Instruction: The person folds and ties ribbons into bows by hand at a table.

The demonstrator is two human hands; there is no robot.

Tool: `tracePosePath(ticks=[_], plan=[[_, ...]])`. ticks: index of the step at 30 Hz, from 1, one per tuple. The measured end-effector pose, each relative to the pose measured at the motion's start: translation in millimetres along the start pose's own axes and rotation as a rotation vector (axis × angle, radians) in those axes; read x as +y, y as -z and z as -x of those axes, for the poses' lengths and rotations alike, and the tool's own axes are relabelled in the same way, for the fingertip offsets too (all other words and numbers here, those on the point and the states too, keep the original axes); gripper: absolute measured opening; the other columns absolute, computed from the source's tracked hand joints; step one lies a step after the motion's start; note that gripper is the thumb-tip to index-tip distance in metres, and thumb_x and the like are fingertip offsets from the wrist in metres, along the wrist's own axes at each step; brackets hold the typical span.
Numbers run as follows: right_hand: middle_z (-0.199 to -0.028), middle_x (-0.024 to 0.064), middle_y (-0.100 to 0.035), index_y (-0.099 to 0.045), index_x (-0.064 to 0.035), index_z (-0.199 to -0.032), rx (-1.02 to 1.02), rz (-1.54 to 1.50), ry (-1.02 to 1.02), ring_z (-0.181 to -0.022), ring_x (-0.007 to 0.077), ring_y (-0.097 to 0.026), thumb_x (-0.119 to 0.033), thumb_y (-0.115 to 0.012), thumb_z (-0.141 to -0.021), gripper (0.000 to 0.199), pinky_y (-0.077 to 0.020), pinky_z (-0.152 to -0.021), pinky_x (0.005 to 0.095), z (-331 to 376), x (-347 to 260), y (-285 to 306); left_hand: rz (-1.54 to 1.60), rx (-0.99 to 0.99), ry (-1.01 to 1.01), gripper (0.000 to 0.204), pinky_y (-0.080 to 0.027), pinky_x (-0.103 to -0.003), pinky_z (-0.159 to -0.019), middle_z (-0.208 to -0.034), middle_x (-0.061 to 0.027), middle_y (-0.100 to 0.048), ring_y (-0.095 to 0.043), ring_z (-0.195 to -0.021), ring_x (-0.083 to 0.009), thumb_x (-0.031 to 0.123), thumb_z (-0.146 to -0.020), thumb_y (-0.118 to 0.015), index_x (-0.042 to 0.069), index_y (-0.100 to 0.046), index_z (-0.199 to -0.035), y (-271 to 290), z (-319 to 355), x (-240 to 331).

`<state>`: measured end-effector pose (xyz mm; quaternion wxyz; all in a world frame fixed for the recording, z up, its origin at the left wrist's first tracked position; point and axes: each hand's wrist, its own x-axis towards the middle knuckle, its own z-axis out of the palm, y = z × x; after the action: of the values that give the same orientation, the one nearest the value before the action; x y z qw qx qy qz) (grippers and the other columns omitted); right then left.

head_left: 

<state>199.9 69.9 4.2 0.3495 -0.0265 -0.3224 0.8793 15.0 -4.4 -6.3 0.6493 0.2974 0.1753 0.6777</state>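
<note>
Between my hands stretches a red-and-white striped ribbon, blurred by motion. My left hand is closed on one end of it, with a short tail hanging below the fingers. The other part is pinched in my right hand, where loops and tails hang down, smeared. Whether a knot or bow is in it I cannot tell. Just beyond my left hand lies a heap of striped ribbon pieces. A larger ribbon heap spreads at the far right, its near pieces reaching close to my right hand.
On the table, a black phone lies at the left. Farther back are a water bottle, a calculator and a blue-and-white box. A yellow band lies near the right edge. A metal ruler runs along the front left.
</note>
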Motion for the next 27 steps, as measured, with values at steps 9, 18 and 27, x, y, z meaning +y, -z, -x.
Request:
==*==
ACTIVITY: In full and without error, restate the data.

SOLUTION:
Instruction: The person folds and ties ribbons into bows by hand at a table.

The demonstrator is two human hands; there is no robot.

Tool: `tracePosePath(ticks=[_], plan=[[_, ...]])`. ticks: index of the step at 30 Hz, from 1, one per tuple. The measured end-effector pose, each relative to the pose measured at the motion's start: translation in millimetres along the start pose's own axes and rotation as a rotation vector (axis × angle, radians) in those axes; read x as +y, y as -z and z as -x of those axes, for the poses' lengths and rotations alike, and the tool's own axes are relabelled in the same way, for the fingertip offsets too (all other words and numbers here, those on the point and the states too, keep the original axes); gripper: absolute measured opening; the other columns absolute, computed from the source's tracked hand joints; step one lies a step after the motion's start; note that gripper is the thumb-tip to index-tip distance in metres, and thumb_x and the like are fingertip offsets from the wrist in metres, along the wrist's own axes at each step; brackets hold the typical span.
Numbers run as follows: right_hand: middle_z (-0.199 to -0.028), middle_x (-0.024 to 0.064), middle_y (-0.100 to 0.035), index_y (-0.099 to 0.045), index_x (-0.064 to 0.035), index_z (-0.199 to -0.032), rx (-1.02 to 1.02), rz (-1.54 to 1.50), ry (-1.02 to 1.02), ring_z (-0.181 to -0.022), ring_x (-0.007 to 0.077), ring_y (-0.097 to 0.026), thumb_x (-0.119 to 0.033), thumb_y (-0.115 to 0.012), thumb_z (-0.141 to -0.021), gripper (0.000 to 0.199), pinky_y (-0.077 to 0.020), pinky_z (-0.152 to -0.021), pinky_x (0.005 to 0.095), z (-331 to 376), x (-347 to 260), y (-285 to 306); left_hand: rz (-1.54 to 1.60), rx (-0.99 to 0.99), ry (-1.01 to 1.01), gripper (0.000 to 0.204), pinky_y (-0.080 to 0.027), pinky_x (-0.103 to -0.003), pinky_z (-0.159 to -0.019), middle_z (-0.208 to -0.034), middle_x (-0.061 to 0.027), middle_y (-0.100 to 0.048), ring_y (-0.095 to 0.043), ring_z (-0.195 to -0.021), ring_x (-0.083 to 0.009), thumb_x (-0.031 to 0.123), thumb_z (-0.146 to -0.020), thumb_y (-0.118 to 0.015), index_x (-0.042 to 0.069), index_y (-0.100 to 0.046), index_z (-0.199 to -0.035), y (-271 to 290), z (-319 to 355), x (-240 to 331).

`<state>`: measured end-effector pose (xyz mm; quaternion wxyz; all in a world frame fixed for the recording, z up, its origin at the left wrist's first tracked position; point and axes: each hand's wrist, its own x-axis towards the middle knuckle, its own z-axis out of the palm, y = z × x; after the action: of the values that give the same orientation, the one nearest the value before the action; x y z qw qx qy qz) (grippers and the other columns omitted); right then left.

head_left: 

<state>199.9 69.9 4.2 0.3495 -0.0265 -0.3224 0.8793 15.0 -4.4 -6.3 0.6493 0.2974 0.1753 0.6777</state>
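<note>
Between my hands stretches a red-and-white striped ribbon, blurred by motion. My left hand is closed on one end of it, with a short tail hanging below the fingers. The other part is pinched in my right hand, where loops and tails hang down, smeared. Whether a knot or bow is in it I cannot tell. Just beyond my left hand lies a heap of striped ribbon pieces. A larger ribbon heap spreads at the far right, its near pieces reaching close to my right hand.
On the table, a black phone lies at the left. Farther back are a water bottle, a calculator and a blue-and-white box. A yellow band lies near the right edge. A metal ruler runs along the front left.
</note>
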Motion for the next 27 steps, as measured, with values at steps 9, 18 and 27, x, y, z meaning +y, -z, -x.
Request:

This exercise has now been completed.